Il décida de prendre une trajectoire plus oblique, quitte à mettre beaucoup plus de temps en effectuant l’escalade en spirale sur les pentes du géant endormi. Ses efforts furent enfin récompensés lorsqu’il parvint d’abord à une zone intermédiaire moins dense, puis à la limite entre la jungle et la partie supérieure du cône, dépourvue de toute végétation. Il prit un moment pour souffler, et machinalement chercha des yeux au-delà du moutonnement de la forêt dense la crique où il avait laissé amarré le « Shark », sachant très bien qu’il ne le trouverait pas puisque le voilier n’était pas encore construit.

Il sursauta. Pas de « Shark », là-bas, mais un peu plus au large, la forme effilée et noire d’un sous-marin au mouillage et, sur le sable aveuglant, des silhouettes humaines …

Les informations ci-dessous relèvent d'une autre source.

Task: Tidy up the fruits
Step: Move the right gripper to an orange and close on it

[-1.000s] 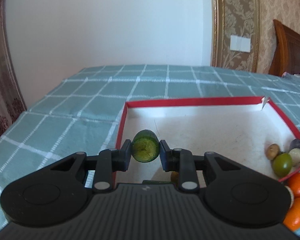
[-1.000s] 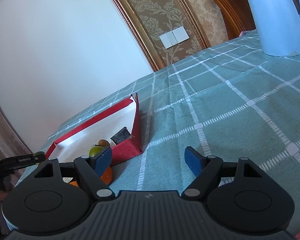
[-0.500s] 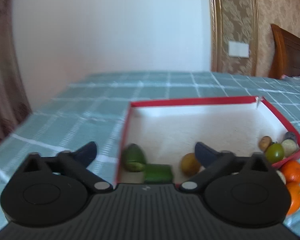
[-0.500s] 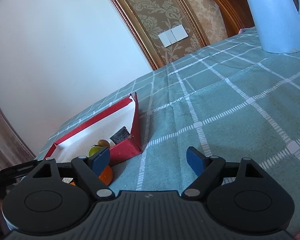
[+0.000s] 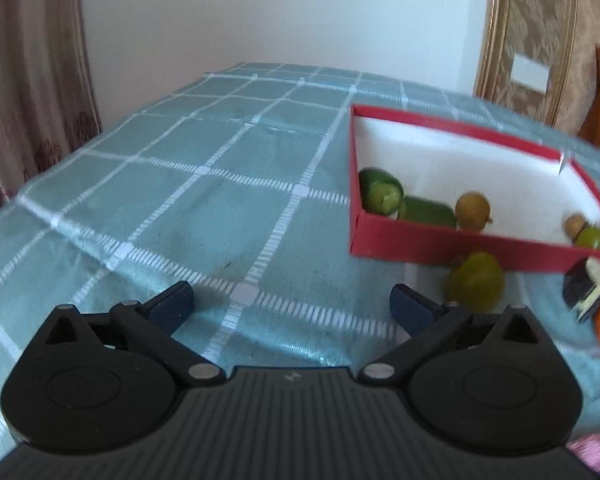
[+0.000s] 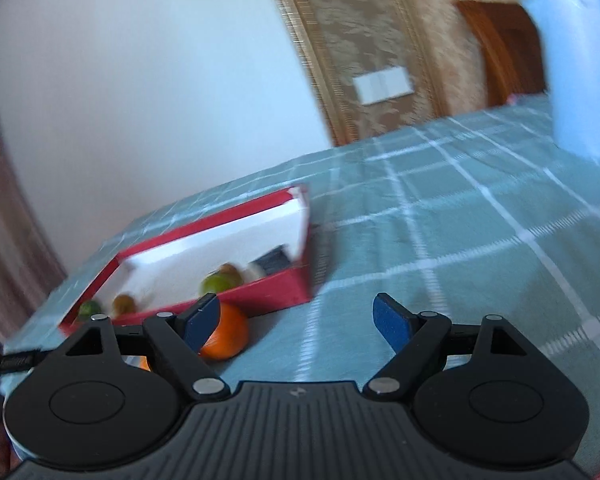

Bob se passa la main dans les cheveux et pesta :

-          De mieux en mieux ! Manque plus que les hommes du Smog et quelques Dacoïts et cette île sera parfaite !

D’où il se trouvait, à environ trois kilomètres de la crique, sur la pente du volcan et à demi dissimulé par les arbres, il y avait fort peu de risques d’être repéré. Plissant les yeux, il constata qu’un grand canot pneumatique avait été halé sur la plage, mais aussi que deux tentes kaki étaient dressées tout près de la frange des cocotiers. Les soldats japonais s’affairaient, ramenant du bois, creusant le sable, transportant des cantines. Ils devaient être une vingtaine.

-          Apparemment, ils ont l’air de se plaire ici ; c’est bizarre…

Si, comme il en avait presque la certitude, le tempomètre de James Deray l’avait conduit en pleine bataille d’Okinawa, ce sous-marin devait avoir une raison impérieuse de jeter l’ancre ici. Les parages grouillaient de navires et d’avions américains, et le bâtiment nippon ne tarderait pas à être repéré et attaqué.

-          Ils doivent avoir un problème technique qui les a forcé à aborder sur l’île, murmura-t-il encore.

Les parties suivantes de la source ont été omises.